# [PROBLEM DESCRIPTION]
Restate verbatim the span of lines below between the line with "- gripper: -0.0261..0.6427" and the line with "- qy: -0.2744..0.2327", including those two lines, and only that span.

# [GIVEN DATA]
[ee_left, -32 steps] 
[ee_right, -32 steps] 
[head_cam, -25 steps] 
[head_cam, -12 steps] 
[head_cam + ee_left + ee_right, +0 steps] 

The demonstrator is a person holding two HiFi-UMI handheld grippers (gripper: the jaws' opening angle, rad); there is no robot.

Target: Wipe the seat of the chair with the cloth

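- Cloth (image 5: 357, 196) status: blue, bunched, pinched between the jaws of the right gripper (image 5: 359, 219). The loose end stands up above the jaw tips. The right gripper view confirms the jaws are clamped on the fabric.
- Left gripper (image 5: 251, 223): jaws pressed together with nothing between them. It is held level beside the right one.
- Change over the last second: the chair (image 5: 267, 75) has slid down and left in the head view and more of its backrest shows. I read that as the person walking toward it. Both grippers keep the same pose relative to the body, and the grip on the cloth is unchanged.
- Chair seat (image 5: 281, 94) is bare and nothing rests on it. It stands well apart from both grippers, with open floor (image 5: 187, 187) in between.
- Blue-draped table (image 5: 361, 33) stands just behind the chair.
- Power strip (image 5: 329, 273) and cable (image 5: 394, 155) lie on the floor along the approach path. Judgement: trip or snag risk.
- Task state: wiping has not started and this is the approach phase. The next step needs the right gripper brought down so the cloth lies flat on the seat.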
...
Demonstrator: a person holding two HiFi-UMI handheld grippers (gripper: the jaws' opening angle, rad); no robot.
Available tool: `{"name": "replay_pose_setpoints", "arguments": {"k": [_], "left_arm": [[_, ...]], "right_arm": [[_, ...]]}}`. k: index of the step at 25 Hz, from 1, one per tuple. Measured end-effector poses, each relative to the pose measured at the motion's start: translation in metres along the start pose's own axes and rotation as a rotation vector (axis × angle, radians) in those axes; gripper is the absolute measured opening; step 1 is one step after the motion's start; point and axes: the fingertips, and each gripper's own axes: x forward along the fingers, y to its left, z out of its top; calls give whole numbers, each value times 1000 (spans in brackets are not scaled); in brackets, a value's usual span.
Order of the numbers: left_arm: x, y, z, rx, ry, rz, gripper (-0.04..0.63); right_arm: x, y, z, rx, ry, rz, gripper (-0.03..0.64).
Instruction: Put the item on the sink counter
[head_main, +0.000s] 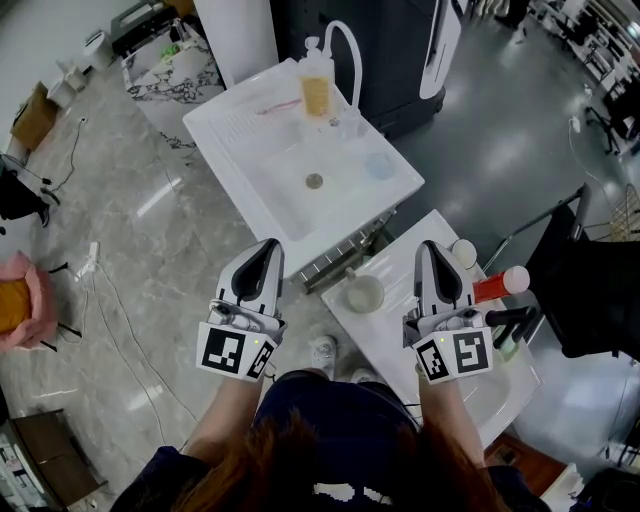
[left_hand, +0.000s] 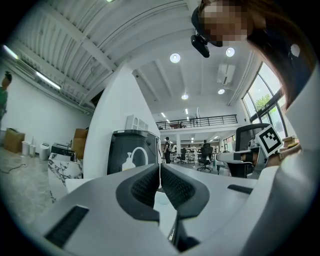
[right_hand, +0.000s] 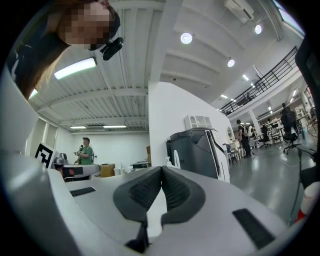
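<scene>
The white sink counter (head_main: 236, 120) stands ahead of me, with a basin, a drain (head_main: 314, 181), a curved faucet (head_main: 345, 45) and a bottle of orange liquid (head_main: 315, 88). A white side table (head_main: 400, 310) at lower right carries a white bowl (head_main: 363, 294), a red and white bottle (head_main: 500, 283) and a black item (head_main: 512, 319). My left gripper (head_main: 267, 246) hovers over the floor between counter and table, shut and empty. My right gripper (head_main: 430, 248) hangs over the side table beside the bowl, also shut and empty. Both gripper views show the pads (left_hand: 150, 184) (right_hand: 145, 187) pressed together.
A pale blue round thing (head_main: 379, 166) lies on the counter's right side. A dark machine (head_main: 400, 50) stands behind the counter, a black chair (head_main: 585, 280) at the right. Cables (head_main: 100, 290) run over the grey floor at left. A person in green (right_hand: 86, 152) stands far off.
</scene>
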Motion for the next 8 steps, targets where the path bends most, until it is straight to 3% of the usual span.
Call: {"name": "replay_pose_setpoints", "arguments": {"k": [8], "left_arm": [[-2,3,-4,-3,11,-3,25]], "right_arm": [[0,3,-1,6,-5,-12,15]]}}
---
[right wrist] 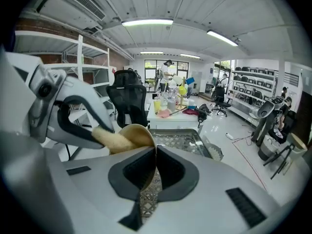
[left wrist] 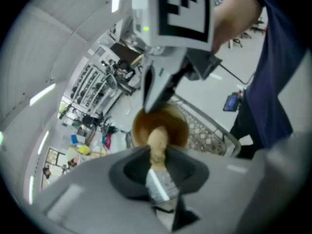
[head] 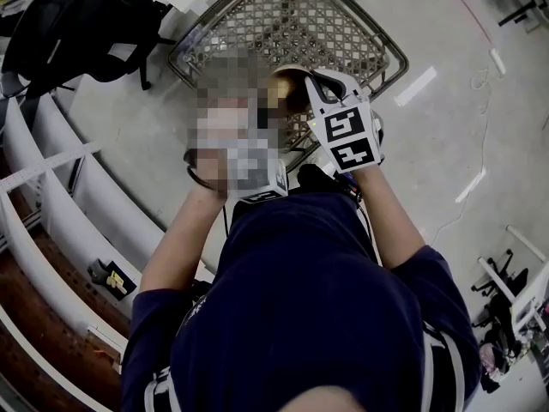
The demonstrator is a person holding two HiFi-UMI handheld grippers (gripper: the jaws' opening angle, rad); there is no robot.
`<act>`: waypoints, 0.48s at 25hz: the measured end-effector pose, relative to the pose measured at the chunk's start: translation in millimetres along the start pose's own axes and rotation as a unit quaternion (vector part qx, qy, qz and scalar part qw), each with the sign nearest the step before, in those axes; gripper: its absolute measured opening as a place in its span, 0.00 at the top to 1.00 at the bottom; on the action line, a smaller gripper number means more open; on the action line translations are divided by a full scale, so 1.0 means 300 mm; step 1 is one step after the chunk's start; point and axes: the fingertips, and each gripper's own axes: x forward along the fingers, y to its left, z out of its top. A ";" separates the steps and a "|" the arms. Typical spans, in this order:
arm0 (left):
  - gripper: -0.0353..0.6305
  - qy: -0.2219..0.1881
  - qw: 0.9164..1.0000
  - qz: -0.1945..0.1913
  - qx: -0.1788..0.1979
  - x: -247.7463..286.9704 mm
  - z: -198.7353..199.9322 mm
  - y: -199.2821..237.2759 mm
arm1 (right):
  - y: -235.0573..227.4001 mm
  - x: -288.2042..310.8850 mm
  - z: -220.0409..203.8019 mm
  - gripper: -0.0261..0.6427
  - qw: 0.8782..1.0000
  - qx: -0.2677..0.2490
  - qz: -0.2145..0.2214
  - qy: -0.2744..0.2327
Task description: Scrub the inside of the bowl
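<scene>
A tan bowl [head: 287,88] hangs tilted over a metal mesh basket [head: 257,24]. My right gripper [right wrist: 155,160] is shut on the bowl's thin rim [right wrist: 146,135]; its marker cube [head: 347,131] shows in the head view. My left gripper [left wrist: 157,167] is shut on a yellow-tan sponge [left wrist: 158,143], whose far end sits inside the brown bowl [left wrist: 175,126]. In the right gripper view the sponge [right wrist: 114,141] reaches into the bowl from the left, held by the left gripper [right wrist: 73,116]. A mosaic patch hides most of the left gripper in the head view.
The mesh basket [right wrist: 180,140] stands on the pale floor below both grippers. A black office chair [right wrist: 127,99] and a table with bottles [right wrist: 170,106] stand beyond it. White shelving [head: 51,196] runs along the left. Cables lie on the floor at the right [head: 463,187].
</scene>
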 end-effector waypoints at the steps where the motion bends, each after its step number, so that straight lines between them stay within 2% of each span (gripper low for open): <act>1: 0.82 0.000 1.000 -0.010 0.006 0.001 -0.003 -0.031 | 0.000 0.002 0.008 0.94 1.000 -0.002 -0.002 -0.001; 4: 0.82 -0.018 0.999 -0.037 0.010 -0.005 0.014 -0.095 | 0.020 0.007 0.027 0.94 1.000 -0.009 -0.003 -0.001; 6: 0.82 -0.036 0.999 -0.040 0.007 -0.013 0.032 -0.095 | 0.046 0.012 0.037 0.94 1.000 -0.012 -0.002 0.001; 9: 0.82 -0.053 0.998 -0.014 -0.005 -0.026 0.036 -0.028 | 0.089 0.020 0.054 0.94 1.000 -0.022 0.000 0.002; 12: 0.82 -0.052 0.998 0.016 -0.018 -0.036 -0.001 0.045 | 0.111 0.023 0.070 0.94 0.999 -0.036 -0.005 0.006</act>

# [YOUR RESPONSE]
  - gripper: -0.0261..0.6427
  - qw: 0.8782..1.0000
  - qx: -0.2677..0.2490
  - qz: -0.2145..0.2214
  - qy: -0.2744..0.2327

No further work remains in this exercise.